“水位は史上最低を更新” アメリカで加速する「大規模干ばつ」 地下水の利用急増も|TBS NEWS DIG
シリーズ「現場から、」です。記録的な干ばつが続くアメリカ西部では、全米最大級のダムの水位が史上最低を更新するなど、深刻な水不足に見舞われています。
アメリカ西部に広がる、全米最大の人工貯水池ミード湖。ここで異変が起きていました。
記者
「ここから地面の色合いが変わってきまして、まだ水を含んでいますね…」
湖の水が減り続けているのです。周囲を歩くと。
記者
「みてください、ボートです」
湖に浮かんでいたはずの、いくつものボートが放置されていました。
記者
「いま立っているこの辺りも元々、湖でした。しかしかつては、あの境目まで水位は上がっていました」
地元の「水がめ」の現状に住民は不安を訴えています。
地元住民
「ミード湖はラスベガスの水源です。水は買わないといけなくなるでしょう。将来、水を巡り争う人々の姿を見るかもしれない」
減少し続けるミード湖の貯水量。およそ20年前の写真と比べると、一目瞭然です。こうした干ばつは、人為的要因による気候変動が影響していると見られています。
ミード湖とつながるフーバーダムの担当者は。
フーバーダム担当者
「約23年間の干ばつの結果、フーバーダムの背後にあるミード湖は貯水量が大幅に減少しています」
ほぼ満水だった2000年頃と比べて、水位は50メートル以上も下がっていて今年も史上最低を更新しました。

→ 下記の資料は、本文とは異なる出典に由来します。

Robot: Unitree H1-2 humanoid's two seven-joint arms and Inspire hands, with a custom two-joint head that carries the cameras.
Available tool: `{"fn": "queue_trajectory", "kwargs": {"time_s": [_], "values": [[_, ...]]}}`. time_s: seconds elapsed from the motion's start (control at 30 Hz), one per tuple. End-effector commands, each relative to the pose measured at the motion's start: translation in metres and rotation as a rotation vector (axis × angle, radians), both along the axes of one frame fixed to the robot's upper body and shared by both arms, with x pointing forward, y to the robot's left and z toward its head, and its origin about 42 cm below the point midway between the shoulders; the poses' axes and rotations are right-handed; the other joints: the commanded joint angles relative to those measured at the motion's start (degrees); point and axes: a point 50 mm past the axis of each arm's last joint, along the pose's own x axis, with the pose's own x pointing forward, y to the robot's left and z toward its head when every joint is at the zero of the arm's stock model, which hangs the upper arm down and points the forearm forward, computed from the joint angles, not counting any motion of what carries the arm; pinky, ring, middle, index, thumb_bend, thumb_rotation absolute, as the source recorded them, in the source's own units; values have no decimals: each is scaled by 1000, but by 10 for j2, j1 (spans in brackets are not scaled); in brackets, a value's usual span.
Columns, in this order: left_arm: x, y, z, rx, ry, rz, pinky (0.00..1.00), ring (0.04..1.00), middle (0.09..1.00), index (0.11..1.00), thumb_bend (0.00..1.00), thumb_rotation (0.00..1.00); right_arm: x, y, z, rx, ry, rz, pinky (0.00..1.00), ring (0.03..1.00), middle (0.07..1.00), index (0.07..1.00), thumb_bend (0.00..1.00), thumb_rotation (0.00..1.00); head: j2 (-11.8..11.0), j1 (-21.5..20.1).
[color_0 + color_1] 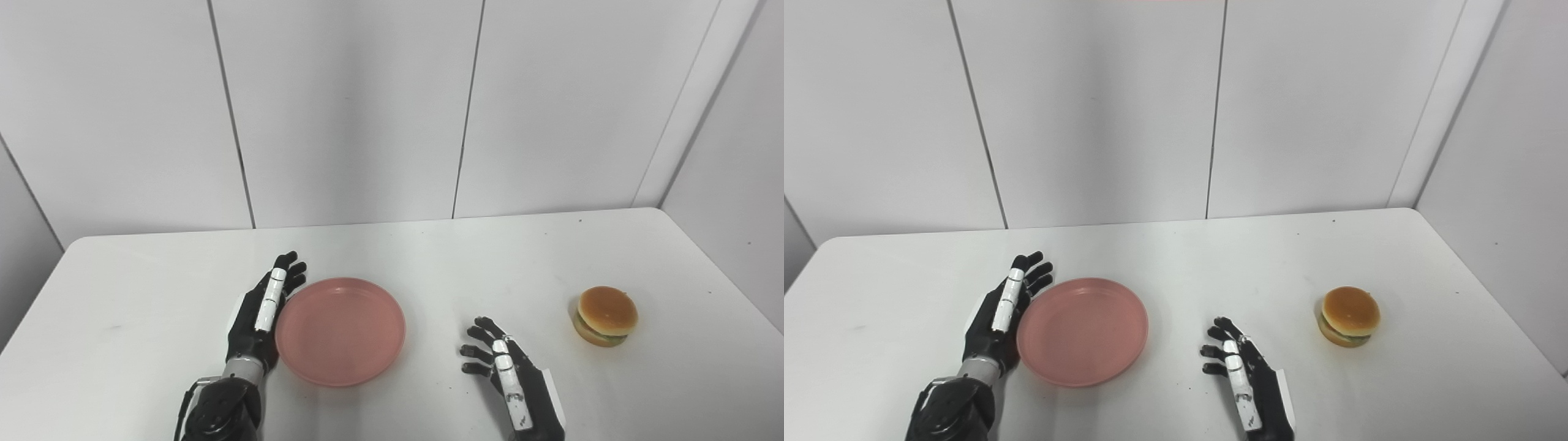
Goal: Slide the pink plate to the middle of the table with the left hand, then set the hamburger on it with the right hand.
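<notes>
The pink plate (340,331) lies flat on the white table (429,257), a little left of centre. My left hand (262,312) stands on edge against the plate's left rim, fingers straight and apart, holding nothing. The hamburger (605,316) sits upright on the table's right side, with a tan bun and green filling. My right hand (508,376) rests near the front edge between plate and hamburger, fingers loosely curled and apart, empty, well short of the hamburger.
White wall panels rise behind the table's far edge. The table's right edge (729,275) runs close past the hamburger. A side wall stands to the right.
</notes>
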Motion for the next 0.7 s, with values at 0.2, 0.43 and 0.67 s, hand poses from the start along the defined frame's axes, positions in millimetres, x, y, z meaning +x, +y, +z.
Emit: {"fn": "queue_trajectory", "kwargs": {"time_s": [0.2,0.43,0.67], "values": [[1,-3,4,-33,6,0,858,904,875,844,725,829,0,19,-9,-224,-138,16,615,691,819,799,606,909,2,-14],[0,-3,3,-40,6,1,874,907,881,838,735,840,-2,13,5,-482,-346,12,612,731,824,795,584,855,6,-15],[0,-6,-1,-39,10,3,863,898,868,846,734,844,0,-16,52,-733,-560,-92,655,738,765,772,637,891,-5,-14]]}}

さらに影響はこんなところにも。
フーバーダム担当者
「水位が950フィート(約290メートル)までは水力発電が可能です」
ダムの水位が下がり続ければ水の供給が難しくなるだけでなく、水力発電まで停止することになりうる危機的な状況が迫っているというのです。すでに去年8月アメリカ内務省は、4000万人以上に水を供給するミード湖を含むコロラド川水系の水不足を初めて宣言し、ダムの取水制限に踏み切っています。

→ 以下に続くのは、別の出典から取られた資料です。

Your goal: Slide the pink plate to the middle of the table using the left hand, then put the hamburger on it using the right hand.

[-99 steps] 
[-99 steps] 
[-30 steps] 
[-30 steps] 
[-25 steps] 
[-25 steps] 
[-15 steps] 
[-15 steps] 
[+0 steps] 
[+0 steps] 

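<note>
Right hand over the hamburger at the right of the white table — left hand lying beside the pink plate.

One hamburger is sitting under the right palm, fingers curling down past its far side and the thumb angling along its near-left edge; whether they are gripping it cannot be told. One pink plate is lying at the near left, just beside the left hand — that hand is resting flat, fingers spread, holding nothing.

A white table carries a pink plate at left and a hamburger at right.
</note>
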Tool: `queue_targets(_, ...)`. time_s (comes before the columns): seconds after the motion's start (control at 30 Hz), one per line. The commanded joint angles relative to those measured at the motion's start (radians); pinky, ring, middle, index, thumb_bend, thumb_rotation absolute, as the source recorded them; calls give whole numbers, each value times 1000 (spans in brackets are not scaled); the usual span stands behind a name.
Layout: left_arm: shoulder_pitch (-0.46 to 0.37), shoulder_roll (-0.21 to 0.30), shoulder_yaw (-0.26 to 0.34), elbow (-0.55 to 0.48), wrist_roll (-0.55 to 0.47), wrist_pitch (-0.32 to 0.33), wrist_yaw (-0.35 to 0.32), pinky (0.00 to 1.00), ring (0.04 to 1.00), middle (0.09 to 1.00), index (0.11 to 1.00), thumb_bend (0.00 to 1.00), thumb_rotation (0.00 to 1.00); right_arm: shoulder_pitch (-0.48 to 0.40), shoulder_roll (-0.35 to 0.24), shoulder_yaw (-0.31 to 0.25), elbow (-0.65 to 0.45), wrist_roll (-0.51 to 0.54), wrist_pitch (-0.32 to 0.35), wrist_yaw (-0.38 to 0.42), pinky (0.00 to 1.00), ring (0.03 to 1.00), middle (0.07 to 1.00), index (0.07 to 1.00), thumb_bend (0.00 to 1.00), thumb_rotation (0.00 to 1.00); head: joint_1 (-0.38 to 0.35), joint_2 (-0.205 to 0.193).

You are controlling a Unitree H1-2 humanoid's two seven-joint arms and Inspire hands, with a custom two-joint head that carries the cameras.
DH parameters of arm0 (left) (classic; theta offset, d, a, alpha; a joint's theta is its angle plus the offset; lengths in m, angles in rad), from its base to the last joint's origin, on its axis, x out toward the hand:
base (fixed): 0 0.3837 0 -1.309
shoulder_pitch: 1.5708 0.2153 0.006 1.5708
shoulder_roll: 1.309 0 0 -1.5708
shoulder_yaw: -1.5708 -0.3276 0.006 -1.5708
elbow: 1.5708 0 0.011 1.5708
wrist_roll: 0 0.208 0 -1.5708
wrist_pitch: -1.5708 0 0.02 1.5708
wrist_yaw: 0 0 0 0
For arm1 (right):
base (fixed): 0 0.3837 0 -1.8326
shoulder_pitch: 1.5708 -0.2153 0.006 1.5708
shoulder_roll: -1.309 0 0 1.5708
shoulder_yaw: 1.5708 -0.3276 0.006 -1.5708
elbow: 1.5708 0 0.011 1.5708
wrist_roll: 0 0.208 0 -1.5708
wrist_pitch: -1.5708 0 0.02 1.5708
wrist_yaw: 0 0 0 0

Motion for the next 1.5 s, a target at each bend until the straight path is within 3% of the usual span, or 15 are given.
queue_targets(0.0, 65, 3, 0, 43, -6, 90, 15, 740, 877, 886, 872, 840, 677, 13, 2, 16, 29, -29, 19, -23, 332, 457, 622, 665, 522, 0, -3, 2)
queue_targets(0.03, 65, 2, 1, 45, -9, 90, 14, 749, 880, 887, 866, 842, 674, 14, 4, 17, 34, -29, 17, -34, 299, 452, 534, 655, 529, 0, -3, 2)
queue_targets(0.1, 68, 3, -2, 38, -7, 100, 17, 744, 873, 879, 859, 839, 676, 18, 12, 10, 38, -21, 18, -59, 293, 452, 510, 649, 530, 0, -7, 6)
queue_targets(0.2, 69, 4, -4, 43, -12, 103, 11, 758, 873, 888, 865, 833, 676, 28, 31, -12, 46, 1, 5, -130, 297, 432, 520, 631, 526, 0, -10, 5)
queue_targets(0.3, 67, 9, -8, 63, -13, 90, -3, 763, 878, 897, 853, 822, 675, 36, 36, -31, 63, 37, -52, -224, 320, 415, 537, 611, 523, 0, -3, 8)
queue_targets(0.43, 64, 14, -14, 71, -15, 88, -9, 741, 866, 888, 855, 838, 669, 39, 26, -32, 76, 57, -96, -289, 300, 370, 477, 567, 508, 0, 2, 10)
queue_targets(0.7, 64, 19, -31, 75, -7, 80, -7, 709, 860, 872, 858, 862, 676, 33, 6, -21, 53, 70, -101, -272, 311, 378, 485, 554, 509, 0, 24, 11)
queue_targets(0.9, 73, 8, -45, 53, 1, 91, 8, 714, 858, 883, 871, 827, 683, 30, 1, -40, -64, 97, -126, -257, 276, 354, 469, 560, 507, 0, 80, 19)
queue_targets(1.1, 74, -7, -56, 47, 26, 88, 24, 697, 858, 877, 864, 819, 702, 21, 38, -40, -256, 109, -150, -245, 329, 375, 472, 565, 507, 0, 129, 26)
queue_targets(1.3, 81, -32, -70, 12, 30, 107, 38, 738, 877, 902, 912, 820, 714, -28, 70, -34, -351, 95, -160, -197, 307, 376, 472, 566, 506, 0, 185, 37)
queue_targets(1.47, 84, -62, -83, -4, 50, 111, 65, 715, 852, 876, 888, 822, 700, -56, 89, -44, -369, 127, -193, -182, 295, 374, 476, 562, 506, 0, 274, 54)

それでも状況は悪化し続け先月、下流域への水の割り当て量を再び減らすことを決めました。こうした中で気になる動きが。節水の影響を最も受けるのがアリゾナ州。移住者が増え、大規模な農業開発も進むなど水の需要が急速に高まる中、井戸を掘る件数が過去20年間でおよそ65パーセント増えています。背景には水を確保したい思いもあるようです。
井戸掘削業者 ビリーワイズさん
「いくつかの地域では他の場所から水を購入するより、井戸を掘るほうがはるかに安い」
ただ、こうした地下水の利用の増加について専門家は。
アリゾナ大学水資源研究センター メグダル所長
「地下水は使われている速度では補充されていません。地下水への依存度が高くなるほど、補充されない貯水槽から水を使い続けることになります。 地上の水と地下水がつながっていることを、認識しなければなりません。それは水資源サイクルの一部です」
地下水の利用が、川など地上の水量にも影響を与えると指摘し、持続可能な水資源を維持するために管理が必要だと訴えました。大規模干ばつへの抜本的な対策が見い出せないまま、地上だけではなく地下の水を巡る動きも今後さらに活発になりそうです。